The second methodological challenge has been the accurate measurement of facial shape. Previous studies have focused on either subjective masculinity ratings of two-dimensional (2D) facial stimuli [30], or measurements between standardized landmarks on 2D photographs [17,31–34]. Distances based on 2D photographs are unreliable as they change with the camera distance, angle and optics. Some researchers have used three-dimensional (3D) models to calculate Euclidean (linear) distances between anatomical landmarks. However, the use of these measurement techniques may miss important information since Euclidean distances ‘cut through’ the facial features and thus do not take the underlying morphology into account. For example, calculation of some characteristics of facial dimorphism using these distances does not correlate well with human perceptual measurements [35]. In contrast, geodesic (3D surface) distances are known to model the 3D facial structure in a better way as compared with the linear distances. For example, one study has reported that objective scores for masculinity calculated from 3D facial images correlate more highly with subjective (perceptual) masculinity scores if the objective scores are based on Euclidean and geodesic distances, rather than on Euclidean distances alone [35].

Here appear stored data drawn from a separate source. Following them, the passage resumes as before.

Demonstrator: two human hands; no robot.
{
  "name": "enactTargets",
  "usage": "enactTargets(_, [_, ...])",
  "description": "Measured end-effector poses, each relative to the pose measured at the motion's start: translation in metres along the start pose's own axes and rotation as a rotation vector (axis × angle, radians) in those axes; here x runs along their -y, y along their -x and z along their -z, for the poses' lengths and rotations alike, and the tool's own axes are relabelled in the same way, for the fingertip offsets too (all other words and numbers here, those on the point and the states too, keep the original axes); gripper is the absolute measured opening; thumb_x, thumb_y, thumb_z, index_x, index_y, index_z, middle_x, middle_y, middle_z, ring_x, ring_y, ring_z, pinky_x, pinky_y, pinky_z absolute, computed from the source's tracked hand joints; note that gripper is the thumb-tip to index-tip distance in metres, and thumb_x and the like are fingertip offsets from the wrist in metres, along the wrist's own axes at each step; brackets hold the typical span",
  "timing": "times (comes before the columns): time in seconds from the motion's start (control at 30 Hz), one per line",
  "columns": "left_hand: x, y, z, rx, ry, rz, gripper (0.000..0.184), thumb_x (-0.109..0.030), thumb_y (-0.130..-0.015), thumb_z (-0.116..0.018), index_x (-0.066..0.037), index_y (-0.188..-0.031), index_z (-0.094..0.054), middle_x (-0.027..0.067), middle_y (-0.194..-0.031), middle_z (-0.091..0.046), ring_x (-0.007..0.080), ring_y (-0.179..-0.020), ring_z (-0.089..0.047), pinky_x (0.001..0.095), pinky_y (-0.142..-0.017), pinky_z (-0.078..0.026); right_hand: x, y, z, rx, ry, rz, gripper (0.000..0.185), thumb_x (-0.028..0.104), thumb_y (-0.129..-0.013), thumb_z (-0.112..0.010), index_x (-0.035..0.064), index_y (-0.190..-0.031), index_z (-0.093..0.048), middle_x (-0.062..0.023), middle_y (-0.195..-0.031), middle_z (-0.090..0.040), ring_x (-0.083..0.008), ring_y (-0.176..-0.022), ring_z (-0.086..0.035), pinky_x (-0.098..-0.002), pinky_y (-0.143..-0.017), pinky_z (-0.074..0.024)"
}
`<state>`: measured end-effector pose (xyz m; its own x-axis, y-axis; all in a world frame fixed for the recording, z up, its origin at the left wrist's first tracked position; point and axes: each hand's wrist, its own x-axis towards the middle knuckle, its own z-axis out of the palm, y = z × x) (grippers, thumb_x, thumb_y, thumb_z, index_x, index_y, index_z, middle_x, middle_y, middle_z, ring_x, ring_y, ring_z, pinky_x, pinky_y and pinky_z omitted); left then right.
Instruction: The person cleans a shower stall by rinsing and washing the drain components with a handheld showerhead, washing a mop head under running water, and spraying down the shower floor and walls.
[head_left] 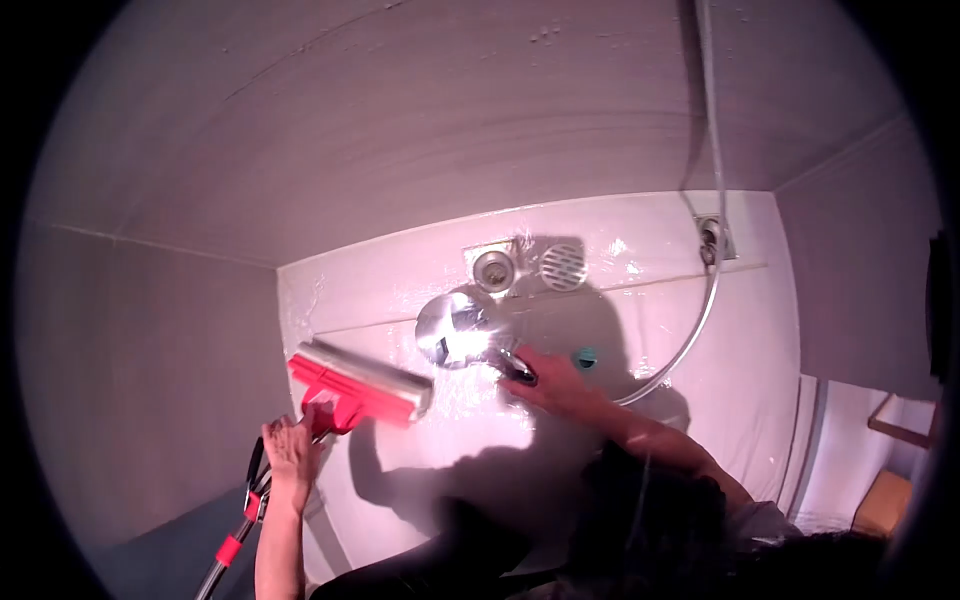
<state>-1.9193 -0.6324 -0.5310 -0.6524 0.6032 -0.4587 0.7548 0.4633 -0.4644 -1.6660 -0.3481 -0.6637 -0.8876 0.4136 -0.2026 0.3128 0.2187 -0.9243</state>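
My left hand point(290, 452) is closed around the upper neck of a red sponge mop point(352, 392), just behind its head. The mop's pale sponge strip is tilted up off the wet floor, and its pole runs down to the lower left. My right hand point(552, 384) grips the handle of a chrome shower head point(447, 330), whose round, shiny back faces me. Glare hides part of it, and I cannot make out single water jets. A pale shower hose point(698, 338) curves from near my right forearm up along the wall.
An uncovered floor drain point(494, 271) lies beside a round slotted drain cover point(563, 267) near the far wall. A small teal object point(586, 358) sits on the wet floor point(700, 410). Another drain fitting point(711, 238) is at the right. Walls stand close on both sides.
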Motion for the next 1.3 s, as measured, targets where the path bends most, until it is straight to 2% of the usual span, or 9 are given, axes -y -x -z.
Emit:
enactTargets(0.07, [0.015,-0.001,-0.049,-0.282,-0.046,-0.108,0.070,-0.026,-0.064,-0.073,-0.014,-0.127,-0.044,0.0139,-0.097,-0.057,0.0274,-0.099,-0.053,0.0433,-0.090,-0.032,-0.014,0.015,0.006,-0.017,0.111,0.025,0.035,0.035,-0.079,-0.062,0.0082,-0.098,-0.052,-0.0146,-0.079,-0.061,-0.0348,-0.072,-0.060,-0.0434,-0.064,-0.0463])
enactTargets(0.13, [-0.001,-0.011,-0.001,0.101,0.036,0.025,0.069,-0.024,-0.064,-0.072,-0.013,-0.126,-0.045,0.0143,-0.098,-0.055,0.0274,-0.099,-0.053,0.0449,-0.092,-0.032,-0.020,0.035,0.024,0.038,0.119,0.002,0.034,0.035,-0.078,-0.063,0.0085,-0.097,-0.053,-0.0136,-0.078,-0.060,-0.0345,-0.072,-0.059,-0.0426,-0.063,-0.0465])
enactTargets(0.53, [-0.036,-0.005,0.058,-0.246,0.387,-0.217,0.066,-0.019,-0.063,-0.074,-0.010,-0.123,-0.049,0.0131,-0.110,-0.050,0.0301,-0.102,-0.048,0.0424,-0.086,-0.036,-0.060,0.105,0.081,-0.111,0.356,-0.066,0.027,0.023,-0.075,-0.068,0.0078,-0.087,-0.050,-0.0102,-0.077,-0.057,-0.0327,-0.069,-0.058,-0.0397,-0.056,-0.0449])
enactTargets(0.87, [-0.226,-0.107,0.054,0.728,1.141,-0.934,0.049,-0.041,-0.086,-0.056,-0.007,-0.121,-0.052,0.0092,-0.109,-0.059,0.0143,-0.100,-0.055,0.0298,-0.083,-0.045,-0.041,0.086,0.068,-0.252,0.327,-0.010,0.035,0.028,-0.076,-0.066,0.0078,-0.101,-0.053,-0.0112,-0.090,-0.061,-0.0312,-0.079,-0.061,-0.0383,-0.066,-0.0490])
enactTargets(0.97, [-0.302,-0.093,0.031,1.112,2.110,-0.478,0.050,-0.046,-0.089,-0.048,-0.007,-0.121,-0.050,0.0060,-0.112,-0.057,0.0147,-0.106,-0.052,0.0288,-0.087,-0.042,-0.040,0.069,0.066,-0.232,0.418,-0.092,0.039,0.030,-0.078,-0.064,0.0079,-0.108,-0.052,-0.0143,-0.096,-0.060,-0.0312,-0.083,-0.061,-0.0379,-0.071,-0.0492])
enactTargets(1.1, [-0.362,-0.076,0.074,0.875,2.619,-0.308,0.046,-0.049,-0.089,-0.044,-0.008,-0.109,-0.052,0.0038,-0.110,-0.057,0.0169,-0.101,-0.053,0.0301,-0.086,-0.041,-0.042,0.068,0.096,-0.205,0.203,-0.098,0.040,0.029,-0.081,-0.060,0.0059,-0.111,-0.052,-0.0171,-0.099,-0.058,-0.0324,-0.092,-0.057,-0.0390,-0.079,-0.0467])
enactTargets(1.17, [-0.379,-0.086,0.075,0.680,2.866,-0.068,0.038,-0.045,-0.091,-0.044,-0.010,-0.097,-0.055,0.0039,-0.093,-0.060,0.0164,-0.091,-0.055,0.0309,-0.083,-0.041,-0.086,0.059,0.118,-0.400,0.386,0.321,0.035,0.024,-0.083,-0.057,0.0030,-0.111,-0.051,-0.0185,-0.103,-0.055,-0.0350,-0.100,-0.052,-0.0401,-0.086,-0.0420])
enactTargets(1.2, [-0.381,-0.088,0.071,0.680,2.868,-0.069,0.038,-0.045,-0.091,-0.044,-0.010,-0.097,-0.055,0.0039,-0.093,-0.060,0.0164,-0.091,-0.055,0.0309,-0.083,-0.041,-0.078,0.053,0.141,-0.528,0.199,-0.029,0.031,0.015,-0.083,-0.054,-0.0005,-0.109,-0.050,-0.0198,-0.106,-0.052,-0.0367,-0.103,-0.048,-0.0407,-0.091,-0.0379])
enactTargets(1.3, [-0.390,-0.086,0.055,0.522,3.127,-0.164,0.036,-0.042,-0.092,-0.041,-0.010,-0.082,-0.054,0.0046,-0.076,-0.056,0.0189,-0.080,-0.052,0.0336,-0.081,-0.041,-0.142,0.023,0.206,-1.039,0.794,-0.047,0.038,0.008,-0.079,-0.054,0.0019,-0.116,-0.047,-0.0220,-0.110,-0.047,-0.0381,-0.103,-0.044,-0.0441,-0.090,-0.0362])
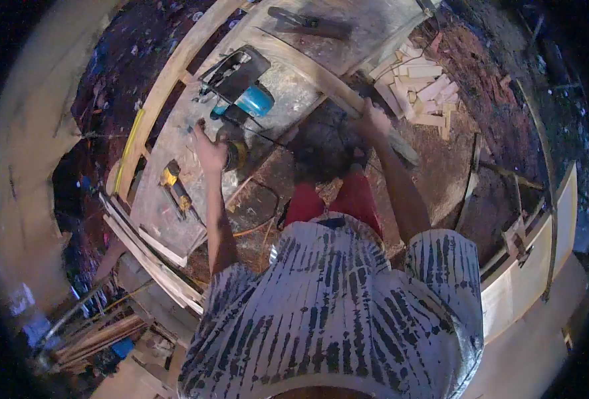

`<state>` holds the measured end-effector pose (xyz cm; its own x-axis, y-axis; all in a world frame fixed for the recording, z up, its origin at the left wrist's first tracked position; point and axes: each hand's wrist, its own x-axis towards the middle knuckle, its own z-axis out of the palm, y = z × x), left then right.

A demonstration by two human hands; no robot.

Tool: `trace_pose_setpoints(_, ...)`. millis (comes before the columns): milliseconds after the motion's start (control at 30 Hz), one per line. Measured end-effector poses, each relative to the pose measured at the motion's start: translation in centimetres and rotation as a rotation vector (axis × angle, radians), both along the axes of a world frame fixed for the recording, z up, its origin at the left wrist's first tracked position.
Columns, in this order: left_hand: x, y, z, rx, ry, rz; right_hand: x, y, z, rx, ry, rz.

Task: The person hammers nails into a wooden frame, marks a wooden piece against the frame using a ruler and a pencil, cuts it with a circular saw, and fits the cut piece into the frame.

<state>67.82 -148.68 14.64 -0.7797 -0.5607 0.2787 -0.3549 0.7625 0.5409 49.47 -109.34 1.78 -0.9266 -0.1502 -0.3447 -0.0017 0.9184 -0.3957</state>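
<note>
My right hand [374, 123] is wrapped round a long wooden board [321, 76], which slants from the worktop at upper left down toward the right of my legs. My left hand [210, 149] is over the worktop with its fingers stretched forward. Close beside its wrist is a dark and yellow round object [237, 155], whose kind I cannot make out. Beyond that hand lies a teal and black power saw [251, 100] with a dark cord. Nearer to me on the left, a yellow and black hand tool [176, 186] lies on the worktop [151, 216].
Light wood offcuts [424, 90] are piled on the ground at upper right. A yellow tape [129, 149] runs along the wooden frame [165, 83] at left. A dark tool [308, 23] lies at the far end. Long strips [151, 256] lean at lower left; a pale panel [527, 256] stands right.
</note>
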Motion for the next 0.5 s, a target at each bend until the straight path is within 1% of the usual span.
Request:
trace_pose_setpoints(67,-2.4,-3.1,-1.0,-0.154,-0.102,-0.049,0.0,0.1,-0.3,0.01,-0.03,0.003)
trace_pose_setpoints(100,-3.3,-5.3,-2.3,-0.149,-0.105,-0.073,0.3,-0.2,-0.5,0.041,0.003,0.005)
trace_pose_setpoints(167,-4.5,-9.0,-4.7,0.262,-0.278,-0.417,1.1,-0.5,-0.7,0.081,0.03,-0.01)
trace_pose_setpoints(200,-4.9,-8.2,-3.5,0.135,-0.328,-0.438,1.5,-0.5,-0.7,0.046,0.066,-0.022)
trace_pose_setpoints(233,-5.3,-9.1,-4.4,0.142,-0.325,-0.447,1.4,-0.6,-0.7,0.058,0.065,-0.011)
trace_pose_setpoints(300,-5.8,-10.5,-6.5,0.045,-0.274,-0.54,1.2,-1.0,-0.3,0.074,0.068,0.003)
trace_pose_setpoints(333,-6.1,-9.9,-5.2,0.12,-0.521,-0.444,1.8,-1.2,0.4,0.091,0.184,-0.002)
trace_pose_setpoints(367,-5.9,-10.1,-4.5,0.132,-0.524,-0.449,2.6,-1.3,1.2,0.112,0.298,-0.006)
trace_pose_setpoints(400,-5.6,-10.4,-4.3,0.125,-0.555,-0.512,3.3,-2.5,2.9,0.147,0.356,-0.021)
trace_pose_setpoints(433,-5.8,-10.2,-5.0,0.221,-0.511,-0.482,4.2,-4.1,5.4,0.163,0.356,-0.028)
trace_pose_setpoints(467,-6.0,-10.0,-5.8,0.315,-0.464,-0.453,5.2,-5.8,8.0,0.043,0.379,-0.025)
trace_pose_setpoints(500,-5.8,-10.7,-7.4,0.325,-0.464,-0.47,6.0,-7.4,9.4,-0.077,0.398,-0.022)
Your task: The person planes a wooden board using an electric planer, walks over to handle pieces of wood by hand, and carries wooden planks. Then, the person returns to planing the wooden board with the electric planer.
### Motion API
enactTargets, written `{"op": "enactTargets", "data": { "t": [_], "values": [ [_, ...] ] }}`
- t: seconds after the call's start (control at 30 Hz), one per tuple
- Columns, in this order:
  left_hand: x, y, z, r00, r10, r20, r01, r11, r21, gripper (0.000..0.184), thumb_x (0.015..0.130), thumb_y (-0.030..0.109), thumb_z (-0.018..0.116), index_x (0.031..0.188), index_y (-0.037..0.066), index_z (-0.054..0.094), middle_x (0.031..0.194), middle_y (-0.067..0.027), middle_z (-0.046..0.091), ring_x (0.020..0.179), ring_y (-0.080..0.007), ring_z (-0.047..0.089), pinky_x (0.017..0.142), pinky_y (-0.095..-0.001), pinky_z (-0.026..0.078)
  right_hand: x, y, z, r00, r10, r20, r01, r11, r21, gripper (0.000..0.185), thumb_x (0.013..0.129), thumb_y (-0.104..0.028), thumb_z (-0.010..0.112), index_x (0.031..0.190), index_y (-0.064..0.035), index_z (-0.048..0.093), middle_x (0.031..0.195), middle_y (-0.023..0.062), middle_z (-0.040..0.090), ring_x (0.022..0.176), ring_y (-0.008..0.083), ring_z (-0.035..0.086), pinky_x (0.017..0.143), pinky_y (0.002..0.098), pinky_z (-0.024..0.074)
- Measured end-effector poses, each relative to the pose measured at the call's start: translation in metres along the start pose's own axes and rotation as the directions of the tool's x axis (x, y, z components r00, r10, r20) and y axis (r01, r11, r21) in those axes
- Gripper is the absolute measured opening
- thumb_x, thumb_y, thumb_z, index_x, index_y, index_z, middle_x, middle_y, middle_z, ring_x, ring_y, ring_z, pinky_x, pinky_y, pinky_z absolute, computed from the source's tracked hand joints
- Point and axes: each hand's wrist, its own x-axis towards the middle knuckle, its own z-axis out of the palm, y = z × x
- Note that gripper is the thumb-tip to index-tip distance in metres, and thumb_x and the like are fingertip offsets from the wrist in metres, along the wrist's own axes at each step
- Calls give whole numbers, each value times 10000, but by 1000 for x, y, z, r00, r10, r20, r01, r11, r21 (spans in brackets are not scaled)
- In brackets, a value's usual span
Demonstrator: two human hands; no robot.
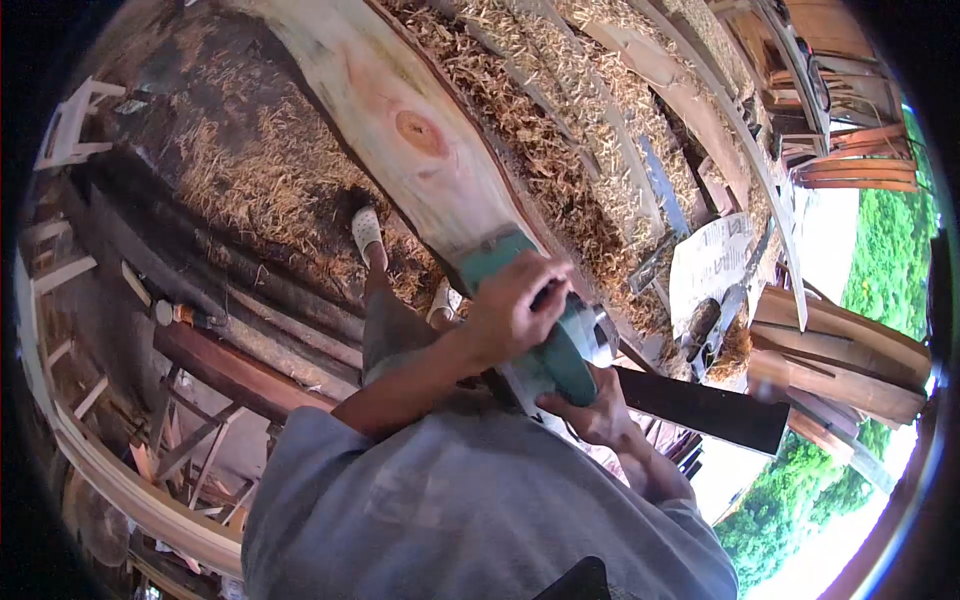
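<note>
A teal power planer (563, 362) rests on a long pale board (400, 120), at the end near my body. My left hand (518, 302) is closed around the tool's front grip, with a dark part showing between thumb and fingers. My right hand (597, 408) is wrapped around the rear of the planer, close to my grey shirt. A shiny round metal part (604, 338) sits on the tool's side. The board has a wavy bark edge and a reddish knot (420, 131). The underside of the planer is hidden.
Wood shavings (255, 150) cover the floor on both sides. Beams (260, 370) and a wooden stand lie at left. Loose planks (660, 75), a printed sheet (710, 265) and a dark flat piece (705, 408) are at right. My white clogs (367, 230) are beside the board.
</note>
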Motion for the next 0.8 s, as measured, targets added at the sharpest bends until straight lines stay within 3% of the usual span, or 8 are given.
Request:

The current study represents the first to investigate the potential link between prenatal testosterone exposure and objective measurements of 3D facial masculinity in adults. The current study spanned a 25-year period, in which umbilical cord blood was collected at birth (1989–1991) and facial morphology was examined on the same participants in early adulthood (2012–2014). A total of 97 males and 86 females (all Caucasian) had both cord blood and adult facial morphology data available, and thus provided the data for the current study. Blood collected in early adulthood was available for the male participants only, and testosterone concentrations were measured in these samples. The 2D : 4D measurements from both hands of the adult participants were also procured and included in the analyses.